Normal techniques of metal spinning may be applied successfully to niobium, with minor modifications. The metal should be worked in small steps or stages with long sweeping strokes using light pressure rather than a few heavy strokes. Wooden formers may be used for rough spinning, but a brass or bronze former is essential for finishing, because the metal is soft and takes up the contour of the former. Yellow soap, or tallow, is suitable for lubricating the material, which must be cold worked continually. The peripheral speed of the work piece should be about 500 feet per minute. When spinning, niobium is prone to thinning and care must be taken to avoid this. The tool should be worked in many long sweeping strokes using a light pressure rather than a few heavy strokes.


Welding Niobium

As already stated, niobium is a very reactive metal. It reacts with all of the common gases. The metal also reacts with surface contaminants such as oil, grease, residues from degreasing solutions, and residues from cleaning fluids such as acetone. It is for these reasons the surfaces of metal to be welded, either by fusion or resistance welding must be absolutely clean before welding.

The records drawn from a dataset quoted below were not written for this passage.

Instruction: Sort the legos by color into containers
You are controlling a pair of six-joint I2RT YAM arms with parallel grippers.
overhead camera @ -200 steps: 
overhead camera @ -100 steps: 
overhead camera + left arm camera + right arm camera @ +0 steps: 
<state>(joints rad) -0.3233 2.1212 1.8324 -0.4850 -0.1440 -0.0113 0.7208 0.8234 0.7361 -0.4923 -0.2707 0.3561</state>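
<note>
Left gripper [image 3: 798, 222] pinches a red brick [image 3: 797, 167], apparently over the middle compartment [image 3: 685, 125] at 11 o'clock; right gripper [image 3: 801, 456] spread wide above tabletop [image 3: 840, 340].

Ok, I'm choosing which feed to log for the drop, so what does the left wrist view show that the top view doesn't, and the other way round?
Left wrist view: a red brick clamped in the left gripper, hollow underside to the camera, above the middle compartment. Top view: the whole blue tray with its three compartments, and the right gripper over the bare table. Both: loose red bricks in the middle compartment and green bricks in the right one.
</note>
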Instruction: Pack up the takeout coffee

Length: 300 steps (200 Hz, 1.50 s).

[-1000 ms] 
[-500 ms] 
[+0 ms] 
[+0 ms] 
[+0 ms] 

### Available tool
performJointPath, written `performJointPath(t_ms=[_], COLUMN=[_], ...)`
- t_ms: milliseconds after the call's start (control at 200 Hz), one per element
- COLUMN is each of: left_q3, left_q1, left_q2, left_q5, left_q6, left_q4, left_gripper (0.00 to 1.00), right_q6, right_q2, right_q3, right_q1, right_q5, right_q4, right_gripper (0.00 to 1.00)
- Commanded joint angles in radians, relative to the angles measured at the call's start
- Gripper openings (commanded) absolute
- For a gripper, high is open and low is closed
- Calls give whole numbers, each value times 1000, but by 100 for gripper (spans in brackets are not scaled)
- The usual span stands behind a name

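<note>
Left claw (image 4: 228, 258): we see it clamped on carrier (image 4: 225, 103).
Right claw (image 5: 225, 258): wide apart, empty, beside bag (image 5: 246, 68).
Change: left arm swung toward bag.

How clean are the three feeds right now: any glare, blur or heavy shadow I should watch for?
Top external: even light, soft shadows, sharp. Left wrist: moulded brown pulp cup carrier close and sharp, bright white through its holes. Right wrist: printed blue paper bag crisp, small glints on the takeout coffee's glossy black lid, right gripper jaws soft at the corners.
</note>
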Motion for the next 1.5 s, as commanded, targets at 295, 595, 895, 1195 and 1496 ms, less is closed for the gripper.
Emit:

An acid etch in a solution of 45 parts nitric acid, 1 part hydroflouric acid, and the rest water at ambient temperatures or up to 65 degrees C (150 degrees F) is acceptable. The amount of hydrofluoric acid may be increased if a more severe etching action is needed. The metal should be thoroughly rinsed after etching, preferably in distilled or deionized water.


Resistance Welding Niobium

Resistance welding of niobium to niobium and certain other metals can be done with conventional equipment and techniques. Because of it’s high melting point and relatively low electrical resistance, niobium requires a high power input to obtain a sound weld. Weld duration should be kept as short as possible, preferably 1-10 seconds (60Hz) to prevent excessive heating of the weld area. If at all possible, the work should be flooded with water. In seam resistance welding, the work actually should be submerged in water, to exclude both air from the heat affected zone and to cool the metal as rapidly as possible.

RWMA Class 2 welding electrodes are recommended and should have water cooling. Any copper pick up on the niobium could be easily removed by pickling in nitric acid, which will not attack niobium. As already emphasized, the parts to be welded must be thoroughly cleaned before welding. After the parts have been cleaned, they should be handled with lint-free cotton gloves so that body oils will not contaminate the surfaces.


Fusion Welding Niobium

Strong, ductile fusion welds can be made with niobium using TIG welding. Because of the weld’s reactivity with air, certain modifications to the TIG method must be made.

The best approach is to weld in a chamber, using argon or a mixture of argon and helium. If chamber welding is not practical or not available, welding in a normal atmosphere can be done with proper fixturing to provide an inert gas atmosphere not only for the molten zone, but also for the heat affected zone. Trailing shields are necessary to protect the fusion zone during cooling and the metal must not be exposed to air until the temperature has dropped to 260 degrees C (500 degrees F) or lower. The back side of the weld zone must also be protected with inert gas shield during both the welding and cooling cycles.

Normal sheet with a thickness of .050″ or less can be welded without using a filler rod. Heavier sheet often requires the use of filler rod. Bare rod should be used. Use of coated rod or any flux is not good practice, since molten niobium reacts with all of the known fluxes. Cleanliness of the material to be welded as well as the filler rod is essential.